Plus tard, le réalisateur aura du mal à reconnaître les qualités de son premier film – qu’il qualifiera de “déjection infantile de phobies qui ne peut plus toucher qu’un public indulgent” (2) – peut-être en raison des outrances visuelles et morales propres au cinéma engagé de cette époque : alors que Miller fait saigner un adorable chaton par Juliet Berto pour en boire le sang, Martin Scorsese, la même année, éclabousse lui aussi de sang vermillon le lavabo immaculé d’un G.I. dans The Big Shave. Ce choc des colorimétries est présent dans tout le film – les cirés jaune ou pulls orange des héroïnes sur fond de grisaille urbaine – et, tout en caractérisant les personnages et leur état d’esprit, permet d’accentuer les contrastes et le message qui en découle. La séquence de fin en est le meilleur exemple : le visage livide de Berto, en gros plan, de face et portant les lunettes noires chères aux vampires, se fend d’un sourire énigmatique alors que des larmes de sang jaillissent de ses yeux noirs puis coulent sur sa peau blanche.
Le trouble, la folie et la révolte étaient au centre des premiers films de Claude Miller.
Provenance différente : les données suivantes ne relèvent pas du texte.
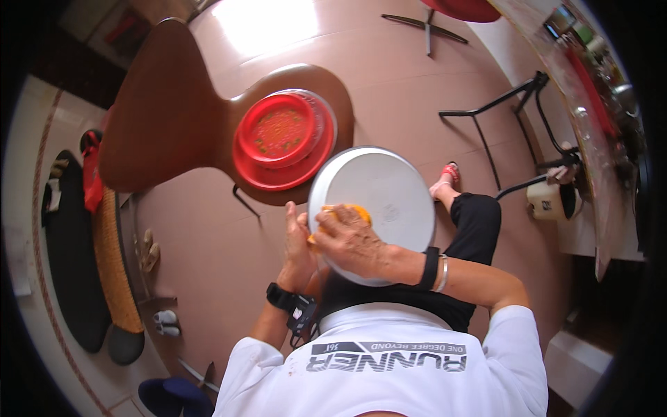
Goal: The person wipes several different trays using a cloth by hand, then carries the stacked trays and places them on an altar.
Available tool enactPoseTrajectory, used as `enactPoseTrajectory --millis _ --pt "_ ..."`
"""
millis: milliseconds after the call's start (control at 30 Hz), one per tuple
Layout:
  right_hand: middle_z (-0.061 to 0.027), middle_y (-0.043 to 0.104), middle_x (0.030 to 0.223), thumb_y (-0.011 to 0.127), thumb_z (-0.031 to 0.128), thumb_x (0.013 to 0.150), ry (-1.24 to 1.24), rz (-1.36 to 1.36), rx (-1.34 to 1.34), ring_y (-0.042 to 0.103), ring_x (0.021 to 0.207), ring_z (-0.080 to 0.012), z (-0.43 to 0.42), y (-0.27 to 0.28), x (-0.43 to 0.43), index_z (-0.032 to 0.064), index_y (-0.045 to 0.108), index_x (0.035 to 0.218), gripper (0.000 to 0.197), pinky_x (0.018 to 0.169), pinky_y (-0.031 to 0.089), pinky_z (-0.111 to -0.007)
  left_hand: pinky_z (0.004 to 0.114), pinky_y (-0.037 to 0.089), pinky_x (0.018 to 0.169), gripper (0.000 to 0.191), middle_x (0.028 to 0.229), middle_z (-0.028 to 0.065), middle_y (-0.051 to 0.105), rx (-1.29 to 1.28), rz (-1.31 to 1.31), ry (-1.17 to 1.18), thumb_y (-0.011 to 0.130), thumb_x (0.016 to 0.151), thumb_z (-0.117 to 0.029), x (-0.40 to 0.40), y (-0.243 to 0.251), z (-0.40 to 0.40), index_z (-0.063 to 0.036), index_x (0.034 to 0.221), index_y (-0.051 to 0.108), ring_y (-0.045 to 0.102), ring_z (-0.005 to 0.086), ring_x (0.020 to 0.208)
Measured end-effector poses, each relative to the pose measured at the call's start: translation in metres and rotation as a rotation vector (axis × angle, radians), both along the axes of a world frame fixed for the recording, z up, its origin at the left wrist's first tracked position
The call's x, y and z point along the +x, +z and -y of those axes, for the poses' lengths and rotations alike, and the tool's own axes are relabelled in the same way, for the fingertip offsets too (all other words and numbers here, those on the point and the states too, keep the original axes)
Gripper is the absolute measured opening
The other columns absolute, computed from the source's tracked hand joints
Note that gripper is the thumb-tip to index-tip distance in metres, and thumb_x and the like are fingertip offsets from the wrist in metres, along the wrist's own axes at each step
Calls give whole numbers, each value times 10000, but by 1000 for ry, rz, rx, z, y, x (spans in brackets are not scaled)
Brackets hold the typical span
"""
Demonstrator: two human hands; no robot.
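Observation:
A round, pale grey metal pan or basin (pixel 404 208), its flat bottom facing up, lies over my lap, tilted against my hands. My right hand (pixel 351 240) presses an orange-yellow cloth (pixel 359 211) onto the left part of that bottom, with fingers curled over it. At the left rim, my left hand (pixel 297 245) steadies the vessel, thumb or finger pointing up; part of its grip is hidden. Just beyond the vessel, a red patterned round dish (pixel 279 130) rests on a larger red plate or lid (pixel 292 177), both stacked on the brown chair seat (pixel 333 94).
The brown chair's backrest (pixel 161 109) extends to the left. A black metal stool frame (pixel 484 140) and a cream plastic container (pixel 547 200) stand to the right, beside a cluttered table (pixel 578 104). Shoes (pixel 167 320) lie on the tiled floor at the left.

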State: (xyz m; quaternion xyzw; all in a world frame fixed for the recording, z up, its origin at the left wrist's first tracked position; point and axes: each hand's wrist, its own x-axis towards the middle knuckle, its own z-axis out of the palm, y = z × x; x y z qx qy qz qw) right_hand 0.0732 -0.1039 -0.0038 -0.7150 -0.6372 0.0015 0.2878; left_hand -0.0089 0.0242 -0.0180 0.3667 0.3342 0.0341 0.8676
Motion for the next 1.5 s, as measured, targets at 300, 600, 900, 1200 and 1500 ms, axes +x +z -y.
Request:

L’outrance et la provocation visuelle, le recours au cinéma de genre, très présents dans ses courts métrages suivants (3), étaient la volonté d’une expression politique violente, en apparence incontrôlable, et qui se réappropriait sans vergogne certains codes du film-tract. Les dix sept longs métrages qui suivirent démontrèrent la finesse, l’engagement et l’intelligence cinématographique de Claude Miller, et que ces premiers pas imprégnés de rage furent certainement pour lui l’apprentissage de la meilleure façon de marcher.
Fabrice Marquat
1 Serpent, son film de fin d’étude à l’IDHEC, date de 1962.
2 In Claude Miller, une vie de films d’Olivier Curchod (Les Impressions nouvelles, 2024).
3 La question ordinaire (1969, 10 minutes) et Camille ou la comédie catastrophique (1971, 35 minutes).
Réalisation et scénario: Claude Miller. Image : Pierre-William Glenn. Montage : Hélène Muller. Interprétation : Juliet Berto. Production : Alizés Films.